Widowed in love, with hate I wed,
Espoused within her gory bed.
The storm of heaven will soon be past,
And all be bright and calm at last;
But man in cruelty and wrong
The tempest's fury will prolong,
And pause not in his fell career
Save o'er my brethren's general bier.
Then come my foes! your work is done!
I cannot weep, I will not groan.
My fathers winced not at the stake,
Nor gave revenge, with torture rife,
One drop its burning thirst to slake,
To the last ebbing drop of life.

190

My heart is cold and desolate;—
I shall not struggle long with fate.
Had I a mortal foe, and were
His form to rise upon me here,
There is no power within my soul,
My arm or weapon to control;—
Sunken and cold! but it will rise,
With my lost tribe's last battle cries;
And death will come, like the last play
Of lightning on a stormy day!”

VIII.

So mused the chieftain as he strode
Backward upon his cheerless road.
The shore is nigh; the storm again
Had hushed its mad and clamorous strain;
There was a roar along the surge,
Which howling winds had ceased to urge;
The dark gray clouds above were spread,
In softening aspect, overhead;
The lightning faint at distance played,
And low the thunders die.

191

Most melancholy was the sound
Of murmuring winds and waters round;
And sadly showed the tempest's path,
Where yet the signals of its wrath
Were hung in grandeur high.
Dark flowed the rapid waves beneath,
Save where the levin's lessening wreath
Yet trembled in the sky;
Painted the feathery surge upon,
Its flash in dying glory shone,
And vanished fitfully.
It was an hour for one to mourn,
In life, in love, in hope forlorn;
When all above, and all below,
Pour their deep thrill on heart of wo,
Lone sorrow's luxury;—
As oft there gleams a transient glow,
Above the headlong torrent's flow,
To sooth and cheer the eye;
With its half lost and filmy ray,
Lingering upon the restless spray,
As fleets the current by.

192

IX.

Once more his bark is on the wave,
To join the desperate and the brave;
On through the heaving bay it flew,
As his strong arm behind him threw
The crested wave; unheedful still,
While strength exerts its wonted skill,
He only felt, his heart around,
A girth that all its pulses bound;
And all of memory, fear or hope,
Was wound within its anguished scope;
As when the fated victim feels
The Carcajou about him dart;

“This creature, which is of the cat kind, is a terrible enemy to the deer, elk, moose, carraboo, &c.
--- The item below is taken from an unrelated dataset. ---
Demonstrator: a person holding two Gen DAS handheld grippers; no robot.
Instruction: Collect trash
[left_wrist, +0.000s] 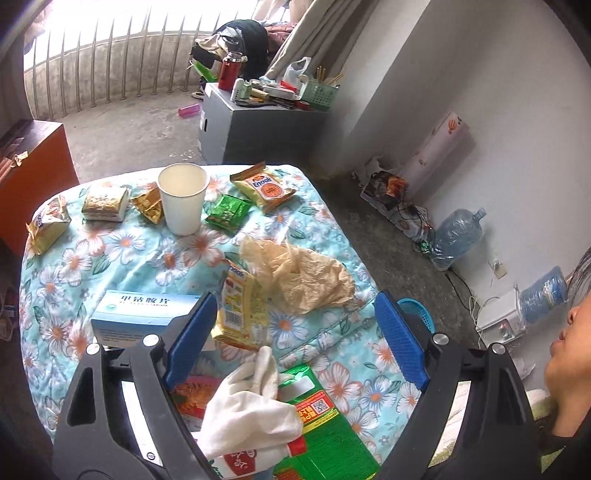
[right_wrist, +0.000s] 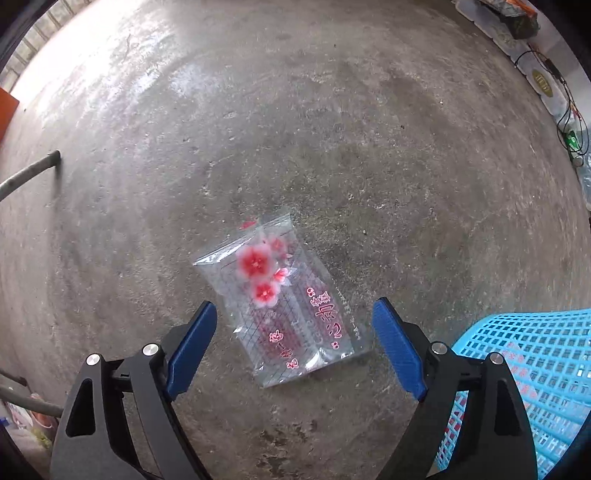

He either comes upon them from some concealment unperceived, or climbs up into a tree, and waits till one of them, driven by an extreme of heat or cold, takes shelter under it; when he fastens upon his neck, and opening the jugular vein, soon brings his prey to the ground. This he is enabled to do by his long tail, with which he encircles the body of his adversary; and the only means they have to shun their fate, is by flying immediately to the water; by this method, as the Carcajou has a great dislike to that element, he is sometimes got rid of before he can effect his purpose.”—

Carver.

And staggering thro' the forest reels,
While still the foe insidious steals
His mortal pressure round the heart,—
Until the wound his mercy deals,
That lets the struggling soul depart.

X.

Meantime within his trusted hold
The dauntless outlaw lay;

193

In scapeless peril proud and bold,
As in his victor day.
The bear mid northern winter's gloom,
In some old oak's sequestered womb,
Lethargic lives, nor tastes of food,
Till from his cheerless solitude,
The exulting voice of balmy spring,
The sullen hermit forth shall bring;
But can the soul, that slumbers never,
Live on, when hope has fled for ever;—
When homage, royalty and power
Have past, the pageant of an hour;—
Live on, through exile, want and chains,
When neither friend nor slave remains;—
Live on, the mark and theme of hate,
To bide the smile of frowning fate,—
The single chance,—not yet to fall,
As vulgar souls resign their breath;—
And bear, with gloomy patience, all,
One trophy to erect in death;
One stab, with dying hand, to give,
And know one foeman shall not live?

194

XI.

Thou, of the ocean rock! what eye
Thy secret mind shall scan?
No conqueror now, no monarch high;
A lone, a captive man!
Thine was the chance, in regal sway,
Amid thy panoplied array,
And gallant pomp around,
To meet thy last, decisive day,
When war, along the kindling fray,
With dazzling horrors frowned;
While myriad swords around thee moved,
Flashing afar the blaze beloved;
And with thy name their battle cry,
The charging squadrons rushed to die.
But here, in Haup's inglorious swamp,
In subterrene, unwarlike camp,
The stones his pillow, and the reeds
The only couch he asks or needs,
A hero lay, whose sleepless soul
Was given, the spirits to control

195

Of lesser men; of heart as great
As thine, spoiled favourite of fate!
And he was wise, as bold and true,
To use the simple craft he knew;
His skill from nature came;
A different clime, a different age,
Had scrolled his deeds in glory's page;
And proud as thine his wreath had been!
But if unlike thy closing scene,
How more unlike thy fame!
Thy strife was for another's throne,
For realms and subjects not thine own,
And for a conqueror's name:
He fought, because he would not yield
His birthright, and his fathers' field;
Would vindicate the deep disgrace,
The wrongs, the ruin of his race;—
He slew, that well avenged in death,
His kindred spirits pleased might be;—
Died, for his people and his faith,
His sceptre, and his liberty!

196

XII.

And on this night, whose parting shades
Shall see the avengers lift their blades,
And bring relentless fury, fraught
With many an insult's goading thought,
The outlaw Sachem slept;
The while his scanty band around,
Low in the swamp's unequal ground,

This is an error, which I omitted to correct. The Indians were not in the swamp, but on an upland, as is mentioned, correctly, in the Sixth Canto.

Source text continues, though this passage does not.